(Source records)

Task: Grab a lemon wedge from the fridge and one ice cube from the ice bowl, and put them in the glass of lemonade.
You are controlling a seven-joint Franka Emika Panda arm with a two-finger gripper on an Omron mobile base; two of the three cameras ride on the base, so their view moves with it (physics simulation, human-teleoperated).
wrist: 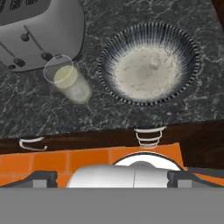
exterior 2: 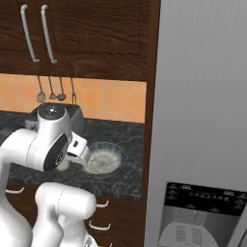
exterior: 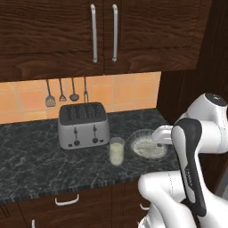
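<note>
The glass of lemonade [exterior: 116, 151] stands on the dark counter just in front of the toaster, holding pale yellow liquid; from above it is the glass of lemonade [wrist: 66, 79]. To its right sits the ice bowl [exterior: 149, 145], shallow with whitish contents, also seen as the ice bowl [exterior 2: 102, 159] and the ice bowl [wrist: 148, 69]. My gripper [wrist: 116, 180] hangs high over the counter's front edge, open and empty, with its fingertips [wrist: 41, 178] far apart. The grey fridge [exterior 2: 202, 106] fills the right side with its door shut. The lemon wedge is out of view.
A silver four-slot toaster [exterior: 83, 125] stands behind the glass. Kitchen utensils [exterior: 62, 93] hang on the orange tiled wall under dark upper cabinets [exterior: 102, 31]. Drawers with white handles [exterior: 67, 200] run below the counter edge. The fridge's black dispenser panel [exterior 2: 202, 212] is at lower right.
</note>
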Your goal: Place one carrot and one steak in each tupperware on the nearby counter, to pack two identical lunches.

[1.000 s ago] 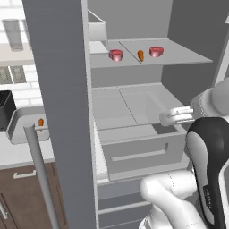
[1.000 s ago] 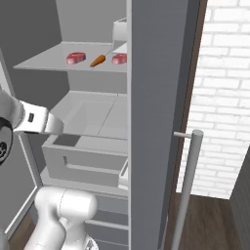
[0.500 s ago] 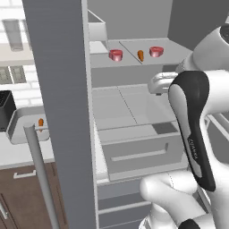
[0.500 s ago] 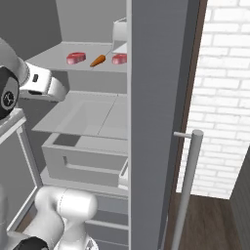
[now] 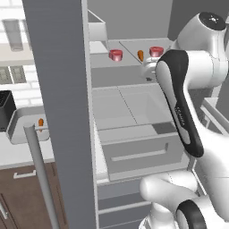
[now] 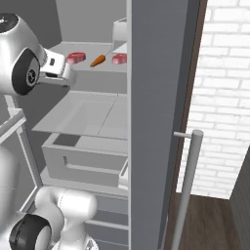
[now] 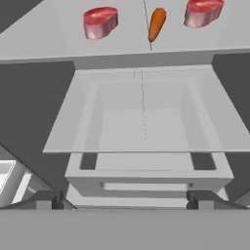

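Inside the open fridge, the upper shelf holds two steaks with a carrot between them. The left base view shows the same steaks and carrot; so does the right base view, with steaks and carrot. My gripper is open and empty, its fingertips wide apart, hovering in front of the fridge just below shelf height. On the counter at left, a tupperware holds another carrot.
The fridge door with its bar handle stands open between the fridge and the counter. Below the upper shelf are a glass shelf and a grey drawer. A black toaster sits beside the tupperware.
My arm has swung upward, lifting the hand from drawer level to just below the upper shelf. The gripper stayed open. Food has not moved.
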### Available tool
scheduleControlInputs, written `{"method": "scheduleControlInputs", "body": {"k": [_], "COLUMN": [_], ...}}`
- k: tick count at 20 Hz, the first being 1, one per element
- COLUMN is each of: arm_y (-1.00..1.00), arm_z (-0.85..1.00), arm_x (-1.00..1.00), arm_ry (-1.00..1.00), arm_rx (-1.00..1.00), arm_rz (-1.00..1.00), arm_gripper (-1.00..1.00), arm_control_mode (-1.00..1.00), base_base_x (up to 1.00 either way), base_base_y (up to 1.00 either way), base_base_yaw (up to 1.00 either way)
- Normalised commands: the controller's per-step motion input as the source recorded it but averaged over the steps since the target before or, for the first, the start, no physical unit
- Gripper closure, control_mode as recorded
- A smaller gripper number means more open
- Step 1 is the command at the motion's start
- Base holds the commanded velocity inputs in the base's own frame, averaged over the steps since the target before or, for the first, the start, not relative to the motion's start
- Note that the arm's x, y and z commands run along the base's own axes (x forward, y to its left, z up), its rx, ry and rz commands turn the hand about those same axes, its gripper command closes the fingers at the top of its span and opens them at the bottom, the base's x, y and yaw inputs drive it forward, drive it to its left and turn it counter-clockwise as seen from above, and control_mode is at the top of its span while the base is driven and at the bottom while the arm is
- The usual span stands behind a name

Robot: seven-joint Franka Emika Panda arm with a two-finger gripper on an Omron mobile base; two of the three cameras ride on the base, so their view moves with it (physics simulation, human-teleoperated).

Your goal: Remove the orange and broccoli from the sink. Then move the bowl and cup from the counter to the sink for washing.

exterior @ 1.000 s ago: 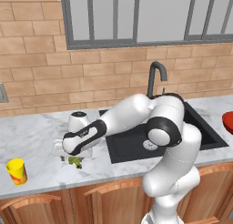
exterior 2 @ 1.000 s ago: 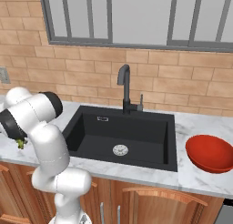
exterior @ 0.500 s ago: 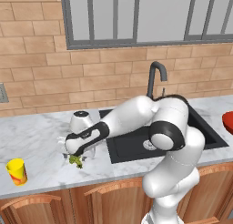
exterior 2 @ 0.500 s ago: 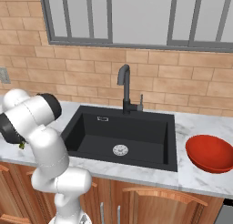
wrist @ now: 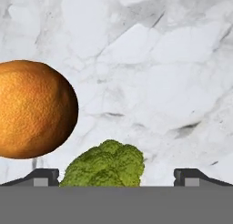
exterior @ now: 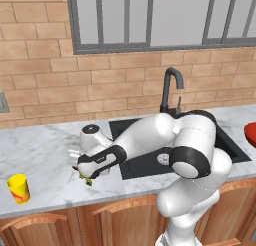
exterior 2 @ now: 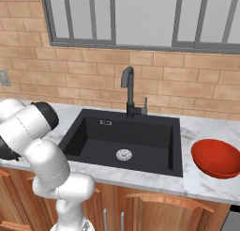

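My gripper (wrist: pixel 117 177) hangs low over the marble counter left of the sink (exterior 2: pixel 126 141), and its jaws stand open. The broccoli (wrist: pixel 107 166), green and bumpy, lies on the counter between the two fingertips (wrist: pixel 43 176), apart from both. Close beside it rests the orange (wrist: pixel 32 109). From the left base view the hand (exterior: pixel 86 176) covers most of the broccoli (exterior: pixel 89 180). The yellow cup (exterior: pixel 18 188) stands near the counter's front edge, far left. On the counter right of the sink sits the red bowl (exterior 2: pixel 216 157).
A dark curved faucet (exterior 2: pixel 127 91) rises behind the black basin, whose white drain (exterior 2: pixel 123 154) shows. A brick wall and a window run along the back. My arm arches over the sink's left half.
The jaws have spread a little wider around the broccoli, which stays on the counter. The hand has shifted only slightly.
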Motion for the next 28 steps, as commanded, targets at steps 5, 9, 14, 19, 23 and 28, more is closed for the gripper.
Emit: {"method": "scheduleControlInputs", "body": {"k": [5,9,14,19,23,28], "arm_y": [-0.14,-0.04,-0.13,-0.23,-0.09,0.14], "arm_z": [0.29,0.29,0.32,0.3,0.23,0.14], "arm_x": [-0.06,-0.01,-0.04,-0.12,-0.21,-0.24], "arm_ry": [-0.05,0.0,0.0,0.0,0.04,0.09], "arm_rx": [-0.01,0.0,0.0,0.0,0.0,0.0], "arm_rz": [-0.12,-0.07,-0.03,0.0,0.0,0.19], "arm_gripper": [-1.0,-1.0,-1.0,-1.0,-1.0,-1.0], "arm_control_mode": [-1.0,-1.0,-1.0,-1.0,-1.0,-1.0], "base_base_x": [0.0,0.0,0.0,0.0,0.0,0.0], "base_base_y": [0.0,0.0,0.0,0.0,0.0,0.0], "base_base_yaw": [0.0,0.0,0.0,0.0,0.0,0.0]}}
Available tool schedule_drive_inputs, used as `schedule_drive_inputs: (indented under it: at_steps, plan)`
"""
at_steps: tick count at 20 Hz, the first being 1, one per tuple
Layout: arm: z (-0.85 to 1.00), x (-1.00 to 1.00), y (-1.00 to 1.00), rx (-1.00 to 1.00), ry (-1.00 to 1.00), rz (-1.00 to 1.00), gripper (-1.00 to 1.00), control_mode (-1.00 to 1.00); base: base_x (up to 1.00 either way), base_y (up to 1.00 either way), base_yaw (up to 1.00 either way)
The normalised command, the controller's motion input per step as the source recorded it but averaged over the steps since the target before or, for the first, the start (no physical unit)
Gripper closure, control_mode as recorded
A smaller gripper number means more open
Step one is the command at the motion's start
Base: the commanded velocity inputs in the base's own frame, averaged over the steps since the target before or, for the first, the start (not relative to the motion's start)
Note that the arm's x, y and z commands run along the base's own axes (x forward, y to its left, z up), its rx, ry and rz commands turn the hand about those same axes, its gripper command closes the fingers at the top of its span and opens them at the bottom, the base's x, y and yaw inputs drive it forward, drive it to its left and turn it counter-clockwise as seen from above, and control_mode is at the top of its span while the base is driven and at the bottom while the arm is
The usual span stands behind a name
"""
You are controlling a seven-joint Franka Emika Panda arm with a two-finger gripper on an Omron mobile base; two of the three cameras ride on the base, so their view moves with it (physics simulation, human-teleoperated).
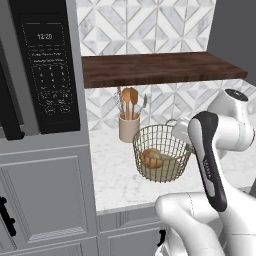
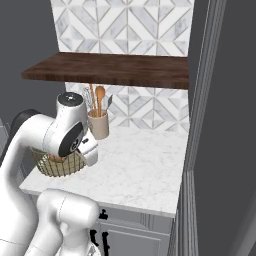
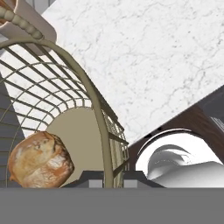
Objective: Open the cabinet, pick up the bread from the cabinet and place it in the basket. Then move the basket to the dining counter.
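Observation:
The brass wire basket [image 1: 162, 152] stands on the marble worktop [image 1: 115, 175] below the dark brown cabinet [image 1: 160, 67]. The golden-brown bread [image 1: 151, 158] lies inside the basket on its beige base. In the hand view my gripper [image 3: 109, 177] is shut on the basket's rim [image 3: 94, 105], a finger on each side of the wire, with the bread [image 3: 41, 159] to the left. From the right base view my arm covers most of the basket [image 2: 57, 164]. I cannot tell whether the basket is lifted off the worktop. The dining counter is out of view.
A cream utensil crock [image 1: 129, 127] with wooden spoons stands just behind the basket, against the patterned tiles. A black microwave [image 1: 47, 65] is set in the tall grey unit on the left. A grey wall panel [image 2: 220, 150] bounds the worktop on the right.

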Motion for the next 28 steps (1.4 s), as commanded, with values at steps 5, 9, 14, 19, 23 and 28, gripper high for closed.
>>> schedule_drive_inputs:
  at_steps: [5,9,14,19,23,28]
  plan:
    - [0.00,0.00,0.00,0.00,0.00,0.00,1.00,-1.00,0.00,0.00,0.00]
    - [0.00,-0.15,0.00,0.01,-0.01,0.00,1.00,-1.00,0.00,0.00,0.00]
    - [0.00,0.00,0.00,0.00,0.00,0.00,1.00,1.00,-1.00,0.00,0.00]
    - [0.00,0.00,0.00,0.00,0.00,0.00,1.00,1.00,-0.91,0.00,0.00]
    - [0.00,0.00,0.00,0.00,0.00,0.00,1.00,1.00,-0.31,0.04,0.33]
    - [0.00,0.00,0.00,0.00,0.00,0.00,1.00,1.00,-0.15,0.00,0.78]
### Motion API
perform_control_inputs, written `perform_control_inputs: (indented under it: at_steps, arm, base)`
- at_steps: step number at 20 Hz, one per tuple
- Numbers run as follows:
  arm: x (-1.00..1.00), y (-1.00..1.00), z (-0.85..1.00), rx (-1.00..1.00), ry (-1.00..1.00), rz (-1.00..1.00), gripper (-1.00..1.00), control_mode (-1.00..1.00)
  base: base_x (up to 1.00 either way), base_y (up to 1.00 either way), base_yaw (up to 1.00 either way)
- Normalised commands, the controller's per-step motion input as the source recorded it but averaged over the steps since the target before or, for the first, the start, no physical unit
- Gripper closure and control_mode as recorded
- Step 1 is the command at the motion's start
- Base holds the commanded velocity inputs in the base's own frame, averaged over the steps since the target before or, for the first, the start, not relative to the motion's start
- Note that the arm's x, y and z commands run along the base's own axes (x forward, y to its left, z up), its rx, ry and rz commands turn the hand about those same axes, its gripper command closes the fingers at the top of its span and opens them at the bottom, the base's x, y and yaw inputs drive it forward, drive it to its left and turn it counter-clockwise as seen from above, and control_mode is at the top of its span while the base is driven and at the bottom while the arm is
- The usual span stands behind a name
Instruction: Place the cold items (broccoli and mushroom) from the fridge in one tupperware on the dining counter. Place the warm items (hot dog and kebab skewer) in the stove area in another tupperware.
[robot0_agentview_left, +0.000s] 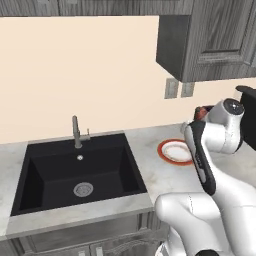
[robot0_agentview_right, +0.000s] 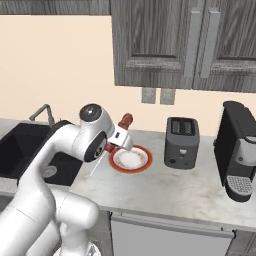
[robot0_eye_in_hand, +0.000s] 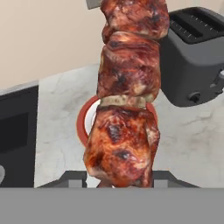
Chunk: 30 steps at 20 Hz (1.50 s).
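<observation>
My gripper (robot0_eye_in_hand: 120, 179) is shut on the kebab skewer (robot0_eye_in_hand: 127, 109), several chunks of browned meat that stand up between the two fingers. Seen from the right base, the kebab skewer (robot0_agentview_right: 125, 120) hangs in the gripper (robot0_agentview_right: 115, 141) just above the left rim of a red-rimmed white plate (robot0_agentview_right: 131, 160), and its thin stick points down to the left. In the left base view a bit of the meat (robot0_agentview_left: 200, 113) shows behind the arm. The broccoli, mushroom, hot dog and tupperware are out of view.
A dark toaster (robot0_agentview_right: 181, 142) stands right of the plate, with a black coffee machine (robot0_agentview_right: 239, 150) beyond it. A black sink (robot0_agentview_left: 75, 175) with a faucet (robot0_agentview_left: 76, 131) lies to the left. Grey wall cabinets (robot0_agentview_right: 185, 45) hang above the marble counter (robot0_agentview_right: 175, 190).
</observation>
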Motion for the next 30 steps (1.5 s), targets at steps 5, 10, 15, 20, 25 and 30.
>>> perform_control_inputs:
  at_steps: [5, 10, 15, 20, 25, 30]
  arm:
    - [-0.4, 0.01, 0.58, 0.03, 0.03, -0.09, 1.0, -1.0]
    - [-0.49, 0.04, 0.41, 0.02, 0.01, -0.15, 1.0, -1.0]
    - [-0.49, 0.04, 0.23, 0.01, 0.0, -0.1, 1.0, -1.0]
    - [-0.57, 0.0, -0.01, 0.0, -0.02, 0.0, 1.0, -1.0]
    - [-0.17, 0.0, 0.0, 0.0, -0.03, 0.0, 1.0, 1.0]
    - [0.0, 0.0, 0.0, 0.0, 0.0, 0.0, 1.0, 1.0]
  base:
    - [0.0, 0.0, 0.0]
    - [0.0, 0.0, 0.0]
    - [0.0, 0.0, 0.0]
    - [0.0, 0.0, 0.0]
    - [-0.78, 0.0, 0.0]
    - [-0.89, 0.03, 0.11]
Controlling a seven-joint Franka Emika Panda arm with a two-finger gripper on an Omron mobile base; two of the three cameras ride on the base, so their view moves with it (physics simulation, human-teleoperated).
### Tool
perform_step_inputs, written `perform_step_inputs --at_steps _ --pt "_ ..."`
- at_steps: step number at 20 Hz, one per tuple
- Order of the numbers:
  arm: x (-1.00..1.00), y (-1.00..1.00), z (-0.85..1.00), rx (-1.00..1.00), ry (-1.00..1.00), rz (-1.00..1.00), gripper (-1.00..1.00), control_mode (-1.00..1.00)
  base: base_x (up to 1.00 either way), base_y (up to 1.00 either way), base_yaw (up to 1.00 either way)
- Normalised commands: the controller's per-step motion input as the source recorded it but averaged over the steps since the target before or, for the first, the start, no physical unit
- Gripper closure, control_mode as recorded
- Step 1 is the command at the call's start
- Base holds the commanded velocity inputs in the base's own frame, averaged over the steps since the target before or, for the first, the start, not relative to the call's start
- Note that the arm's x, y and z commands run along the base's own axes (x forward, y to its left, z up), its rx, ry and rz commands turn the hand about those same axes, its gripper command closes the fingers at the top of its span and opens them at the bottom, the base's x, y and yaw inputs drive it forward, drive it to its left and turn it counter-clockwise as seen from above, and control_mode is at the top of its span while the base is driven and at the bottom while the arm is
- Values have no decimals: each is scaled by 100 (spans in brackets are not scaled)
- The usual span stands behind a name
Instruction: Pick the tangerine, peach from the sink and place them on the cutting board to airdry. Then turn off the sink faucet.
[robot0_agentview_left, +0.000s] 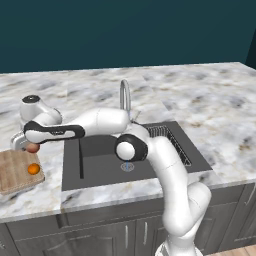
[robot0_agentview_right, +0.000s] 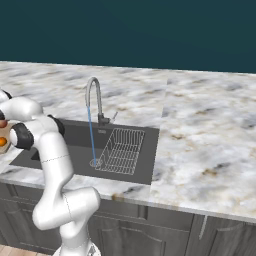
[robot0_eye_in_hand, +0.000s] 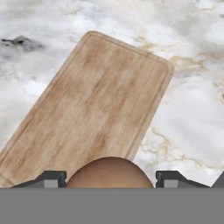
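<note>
Fruit count: two, one tangerine (robot0_agentview_left: 33, 169) and one peach (robot0_agentview_left: 32, 148).
Boards: one cutting board (robot0_agentview_left: 14, 172), light brown wood with grain stripes and rounded corners, at the left edge of the left base view.
Sinks: one sink (robot0_agentview_left: 102, 170), a dark grey basin at centre frame, with a round metal drain and a wire rack at its right side.
Taps: one sink faucet (robot0_agentview_left: 125, 97), a slim silver gooseneck; in the right base view a thin blue stream falls from its spout to the drain.
On the board: the tangerine, a small plain orange ball, lies near the board's right edge.
In the sink: no fruit can be seen in the basin.
Peach: reddish-brown and round, sitting between the fingers at the bottom centre of the hand view, over the board's near end.
Tool (robot0_eye_in_hand: 111, 178): fingers spread wide on either side of the peach; whether they press it cannot be told.
Counter (robot0_agentview_left: 210, 100): white and grey marble, carrying board and sink.
</note>
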Motion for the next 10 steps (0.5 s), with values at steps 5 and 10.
perform_step_inputs --at_steps 5,10 --pt "0 6 -2 -1 0 1 100 -100 0 0 0" --pt "0 17 -5 -1 1 2 100 -100 0 0 0"
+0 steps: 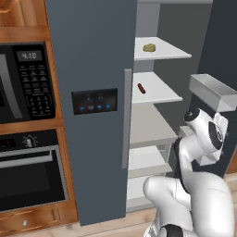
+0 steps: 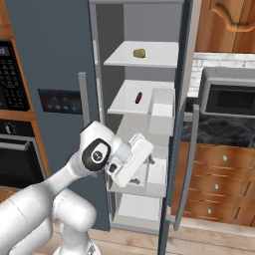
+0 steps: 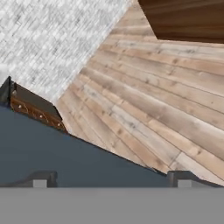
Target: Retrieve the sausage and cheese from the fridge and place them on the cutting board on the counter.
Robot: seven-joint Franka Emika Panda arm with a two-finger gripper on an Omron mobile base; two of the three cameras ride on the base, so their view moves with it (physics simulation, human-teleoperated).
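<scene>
1. Upper right of the left base view: the fridge [image 1: 92, 69] is seen with its right door swung open; the cheese [image 1: 149, 47] lies on the top white shelf and the sausage [image 1: 141, 88] on the shelf below it.
2. The pincer [image 3: 111, 177] is spread wide and nothing is held; in the hand view its tips are aimed past a dark blue-grey panel at plank floor, away from the shelves.
3. A collision is judged likely if the folded arm is swung upward carelessly, since the open door's bin [image 1: 213, 91] sits just beside the wrist.
4. The slender sausage could be rolled off by a misaligned grasp.
5. The counter [image 2: 226, 130] is shown in the right base view, behind the open door.
</scene>
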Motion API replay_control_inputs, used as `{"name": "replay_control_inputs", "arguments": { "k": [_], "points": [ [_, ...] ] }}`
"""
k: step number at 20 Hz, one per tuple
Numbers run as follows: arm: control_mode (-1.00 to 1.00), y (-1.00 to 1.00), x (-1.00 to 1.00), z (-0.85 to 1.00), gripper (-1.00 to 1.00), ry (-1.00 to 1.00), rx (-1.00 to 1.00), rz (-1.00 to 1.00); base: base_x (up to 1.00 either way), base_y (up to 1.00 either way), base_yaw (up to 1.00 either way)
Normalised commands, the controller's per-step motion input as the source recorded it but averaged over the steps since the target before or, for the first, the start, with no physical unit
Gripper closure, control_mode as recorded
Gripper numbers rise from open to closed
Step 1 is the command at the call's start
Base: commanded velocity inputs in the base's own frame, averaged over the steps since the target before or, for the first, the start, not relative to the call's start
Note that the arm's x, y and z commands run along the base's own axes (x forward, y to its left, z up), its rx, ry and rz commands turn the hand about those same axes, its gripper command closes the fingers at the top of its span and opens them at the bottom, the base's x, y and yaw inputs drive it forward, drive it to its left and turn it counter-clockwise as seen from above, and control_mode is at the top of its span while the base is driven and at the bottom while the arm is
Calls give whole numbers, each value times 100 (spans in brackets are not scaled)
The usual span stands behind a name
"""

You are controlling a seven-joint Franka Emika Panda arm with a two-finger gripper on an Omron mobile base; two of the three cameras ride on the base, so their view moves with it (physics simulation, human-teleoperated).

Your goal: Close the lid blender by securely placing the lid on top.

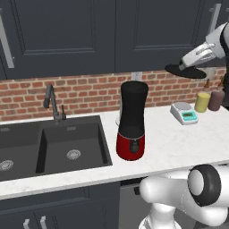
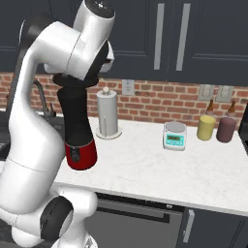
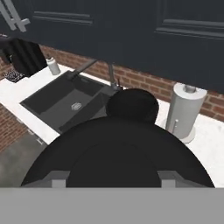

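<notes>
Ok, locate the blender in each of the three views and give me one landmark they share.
Left base view: the blender stands centre frame on the counter, just right of the sink.
Right base view: it stands at left, partly behind the white arm.
Hand view: its black jar top peeks over the held lid, mid-frame.
Shared landmark: the sink faucet.

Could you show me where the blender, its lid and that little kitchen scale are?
blender [image 1: 132,117]: left base view, middle of its black jar.
lid [image 1: 184,70]: left base view, the black disc's flat face, held up in the air.
kitchen scale [image 2: 175,135]: right base view, its body above the display.
</notes>
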Motion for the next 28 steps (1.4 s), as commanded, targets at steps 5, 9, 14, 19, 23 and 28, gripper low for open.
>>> {"name": "replay_control_inputs", "arguments": {
  "k": [5,9,14,19,23,28],
  "points": [
    [-100,25,18,-17,100,8,-1,0,0,0,0],
    [-100,50,29,-41,100,5,-16,0,0,0,0],
    [-100,57,38,-55,100,0,-26,0,0,0,0],
    [-100,36,42,-44,100,-2,-19,0,0,0,0],
    [-100,3,38,-14,100,-11,-7,-1,0,0,0],
    [-100,1,39,-2,100,-4,0,-4,0,0,0]
  ]
}}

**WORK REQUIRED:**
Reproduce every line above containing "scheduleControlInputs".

**ANSWER SPACE:**
scheduleControlInputs, written `{"method": "scheduleControlInputs", "body": {"k": [_], "COLUMN": [_], ...}}`
Emit: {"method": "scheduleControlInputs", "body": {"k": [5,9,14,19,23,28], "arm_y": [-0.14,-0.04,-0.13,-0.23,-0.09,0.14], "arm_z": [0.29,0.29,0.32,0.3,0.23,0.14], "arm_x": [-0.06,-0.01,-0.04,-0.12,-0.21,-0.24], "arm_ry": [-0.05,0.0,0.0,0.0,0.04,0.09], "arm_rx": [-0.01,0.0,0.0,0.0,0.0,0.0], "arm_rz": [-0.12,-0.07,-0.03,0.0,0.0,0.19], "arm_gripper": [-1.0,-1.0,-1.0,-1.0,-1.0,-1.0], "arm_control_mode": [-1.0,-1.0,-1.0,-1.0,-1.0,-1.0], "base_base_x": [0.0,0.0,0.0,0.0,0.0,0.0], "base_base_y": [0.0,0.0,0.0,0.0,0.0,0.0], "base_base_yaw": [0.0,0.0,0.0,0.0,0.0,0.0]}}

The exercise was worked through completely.